The marketing department should also know the new territory so that they can come up with
aggressive marketing tactics to target that territory.
3) Organize your actions
Coming back to the first point – haphazard actions will never bring results. Once you know the
operations that are necessary, you need to organize your sale planning. For example – The first
priority of the air conditioning company in new territory will be to have a service setup. Than to
have a sales plan with setup and the necessary channel in place. Once that happens, they will
have to bombard the new territory with aggressive marketing tactics. Thus an organized action
plan needs to be made during the sale planning process.
4) Implement the Plan
Once you have your actions planned and organized, implementing them is the next step.
Although it may sound easy, there are many real time and real world problems you may face
while implementing a sales plan. For example – The customers of the new territory might not
respond to the new air conditioners entering the market. On the other hand, the product might be
picked up readily by the customers and you might not be able to adapt with the unexpected
demand which can make your brand lose face from the start.

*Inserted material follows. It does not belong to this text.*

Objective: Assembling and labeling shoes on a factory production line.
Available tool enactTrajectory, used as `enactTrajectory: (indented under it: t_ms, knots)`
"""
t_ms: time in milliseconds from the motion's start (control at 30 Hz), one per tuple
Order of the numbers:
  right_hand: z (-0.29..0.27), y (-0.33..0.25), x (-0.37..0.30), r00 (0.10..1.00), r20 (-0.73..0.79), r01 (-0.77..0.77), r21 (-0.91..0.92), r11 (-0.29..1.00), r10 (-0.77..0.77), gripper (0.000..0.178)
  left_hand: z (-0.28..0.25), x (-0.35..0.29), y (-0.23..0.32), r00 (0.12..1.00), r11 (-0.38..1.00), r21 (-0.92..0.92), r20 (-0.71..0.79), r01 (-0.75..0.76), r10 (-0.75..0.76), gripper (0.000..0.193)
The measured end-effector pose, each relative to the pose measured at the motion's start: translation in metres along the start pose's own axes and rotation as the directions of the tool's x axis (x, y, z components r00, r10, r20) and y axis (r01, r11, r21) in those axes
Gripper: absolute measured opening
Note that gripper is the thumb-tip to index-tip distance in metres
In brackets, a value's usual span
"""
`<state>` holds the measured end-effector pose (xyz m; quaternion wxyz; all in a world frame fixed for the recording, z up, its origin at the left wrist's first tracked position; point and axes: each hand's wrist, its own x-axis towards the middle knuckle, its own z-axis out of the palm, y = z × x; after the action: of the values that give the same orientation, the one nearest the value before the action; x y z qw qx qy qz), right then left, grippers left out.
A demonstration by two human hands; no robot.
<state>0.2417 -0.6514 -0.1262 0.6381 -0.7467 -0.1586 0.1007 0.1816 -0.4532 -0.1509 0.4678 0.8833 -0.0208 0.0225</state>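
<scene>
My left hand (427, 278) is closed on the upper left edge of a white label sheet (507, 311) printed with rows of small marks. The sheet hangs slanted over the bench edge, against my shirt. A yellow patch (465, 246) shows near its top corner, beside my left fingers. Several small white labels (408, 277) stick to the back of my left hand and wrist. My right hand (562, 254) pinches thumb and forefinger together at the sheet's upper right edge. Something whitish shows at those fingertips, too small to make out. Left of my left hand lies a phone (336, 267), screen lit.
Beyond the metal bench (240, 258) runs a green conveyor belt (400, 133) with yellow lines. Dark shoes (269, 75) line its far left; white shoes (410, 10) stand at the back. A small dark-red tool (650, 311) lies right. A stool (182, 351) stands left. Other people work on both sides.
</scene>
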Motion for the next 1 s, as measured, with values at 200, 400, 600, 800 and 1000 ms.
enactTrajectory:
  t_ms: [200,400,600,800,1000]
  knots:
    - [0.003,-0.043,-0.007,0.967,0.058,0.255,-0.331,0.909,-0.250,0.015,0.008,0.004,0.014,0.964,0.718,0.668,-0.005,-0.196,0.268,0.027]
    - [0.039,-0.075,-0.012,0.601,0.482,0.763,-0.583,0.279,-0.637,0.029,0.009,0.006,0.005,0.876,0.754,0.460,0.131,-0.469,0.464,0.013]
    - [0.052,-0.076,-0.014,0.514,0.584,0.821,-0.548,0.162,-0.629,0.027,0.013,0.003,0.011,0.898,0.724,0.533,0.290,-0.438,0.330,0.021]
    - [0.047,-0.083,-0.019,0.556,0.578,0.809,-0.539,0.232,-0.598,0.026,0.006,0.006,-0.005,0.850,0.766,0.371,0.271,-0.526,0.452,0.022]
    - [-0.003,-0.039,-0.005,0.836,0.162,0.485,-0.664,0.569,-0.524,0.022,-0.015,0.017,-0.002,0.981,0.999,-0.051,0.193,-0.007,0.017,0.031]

5) Measure results from your sales plan
As in any planning process, the fifth and very important step in the sales planning process is to
measure the results. Unlike advertising, sales results are very easy to measure because everything
is documented and recorded. For example – the air conditioning company will measure the total
sales plan of the geographic territory in study. At the same time it will find out the competitors
sales as well for record keeping.
6) Revaluate Plan
When you have the sales records in hand, ensure that you analyse the sales records to know
whether or not the sales planning process has succeeded. The analysis will tell you what you did
right and what went wrong. Thus, based on the analysis you can know the good work that has to
be repeated as well as the bad work which has to be avoided.
For example: Your sales report shows that you have succeeded in penetrating the new
geographic territory. This stage will help you set your objectives for the next year and you will
plan increasing your brand equity through quality of sales and service. If on the other hand, you
have failed to penetrate the market, then you need to study the reasons which caused the failure
and in the next year, sales planning should be done taking these negative results into account and
the sales objectives should be re planned.